The next probe to be sent would be slower (as the aliens have now been decelerating for a while) and could pick up more info to send back to the mother ship as well as send more info to Earth. It is also possible that by then the aliens have figured one or more Earth language if the first probe was able to send back sufficient data. 

This could be done several times before actually announcing the aliens' imminent arrival, which (due to relativistic effects) might still be decades away in our planet time even if much less in ship time. You couldn't do it too often without announcing we are on our way as by the third probe the slower speed of each probe would imply that anyway.

Hopefully by the time that is announced everyone is getting used to the idea. It probably wouldn't be a bad idea for the aliens to stress their technological superiority to encourage the humans to accept your peaceful intentions rather than trying to figure out how sling weapons at you! For the same reason the aliens probably also don't really want the humans to know their approach route until the latest possible time. Don't give the possibly hostile humans time to mine their route or lay traps etc.

In this way the whole arrival process could be spread over literally decades of planet time though much less ship time.

Crikey I seem to be going for the mega post on this thread; sorry!


----------



## Vertigo (Sep 9, 2011)

Sorry for the double post but here's another quick thought on the benefits of this sort of early annoucement; just saying that they are here and they are friendly. Getting a firm message that we are not alone and that contact is possible might just redirect a lot of money away from killing each other and towards space instead. The motivation would now be very strong to do so. Admittedly it might just rediredt the money towards building some sort of space defence but that too would help defuse panic.


----------



## TheEndIsNigh (Sep 9, 2011)

Sadly, I think folk are missing the the fact that they wouldn't be here for the good of *our* health.

Obviously my faith in the way species treat different alien lifeforms is vastly different from the norm.

It's fair to say we only have a 'human' take on what would happen, but these beings have crossed the vastness of space and they will be wanting rewards for their troubles.

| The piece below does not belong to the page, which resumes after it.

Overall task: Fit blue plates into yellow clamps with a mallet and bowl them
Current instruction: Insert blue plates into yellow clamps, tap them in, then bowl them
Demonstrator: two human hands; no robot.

Here we are with backward technology - if it can be even called as much by their standards (as far as ants are concerned, they ants think they own the world), Whereas they see a big blue planet just ripe for the picking, and all there is to stop them is a few maggots who are killing anything that moves. We obviously don't care to look after it, so why worry about it.


----------



## Vertigo (Sep 9, 2011)

Actually I don't think that is really such an issue in this case TEIN. Without FTL inerstellar trade or warfare really wouldn't be very practical. The cost of transporting resources from one star system to another would make trade (or piracy) in resources (other than maybe knowledge) totally uneconomic. Warfare and maintaining an interstellar empire would be equally impractical with the huge communications delays and transit times. About the only reason to go out there would be exploration and possibly looking for colony prospects. In the latter case if there is already a technological civilisation in a system it would almost certainly be easier to find another system than to overpower the existing inhabitants of this one.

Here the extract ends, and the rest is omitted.